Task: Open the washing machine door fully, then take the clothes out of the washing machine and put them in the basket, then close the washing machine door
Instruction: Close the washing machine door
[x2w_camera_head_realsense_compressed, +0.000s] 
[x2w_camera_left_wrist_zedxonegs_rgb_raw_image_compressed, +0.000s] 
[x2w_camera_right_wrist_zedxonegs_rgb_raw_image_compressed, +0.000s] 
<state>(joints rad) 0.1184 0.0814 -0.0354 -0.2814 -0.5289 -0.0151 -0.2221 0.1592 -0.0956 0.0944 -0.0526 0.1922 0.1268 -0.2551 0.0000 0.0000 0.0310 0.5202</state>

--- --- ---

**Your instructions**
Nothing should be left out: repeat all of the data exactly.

**Your response**
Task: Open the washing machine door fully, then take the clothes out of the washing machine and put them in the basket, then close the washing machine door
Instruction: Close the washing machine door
[x2w_camera_head_realsense_compressed, +0.000s] 
[x2w_camera_left_wrist_zedxonegs_rgb_raw_image_compressed, +0.000s] 
[x2w_camera_right_wrist_zedxonegs_rgb_raw_image_compressed, +0.000s] 
<state>(joints rad) 0.1184 0.0814 -0.0354 -0.2814 -0.5289 -0.0151 -0.2221 0.1592 -0.0956 0.0944 -0.0526 0.1922 0.1268 -0.2551 0.0000 0.0000 0.0310 0.5202</state>

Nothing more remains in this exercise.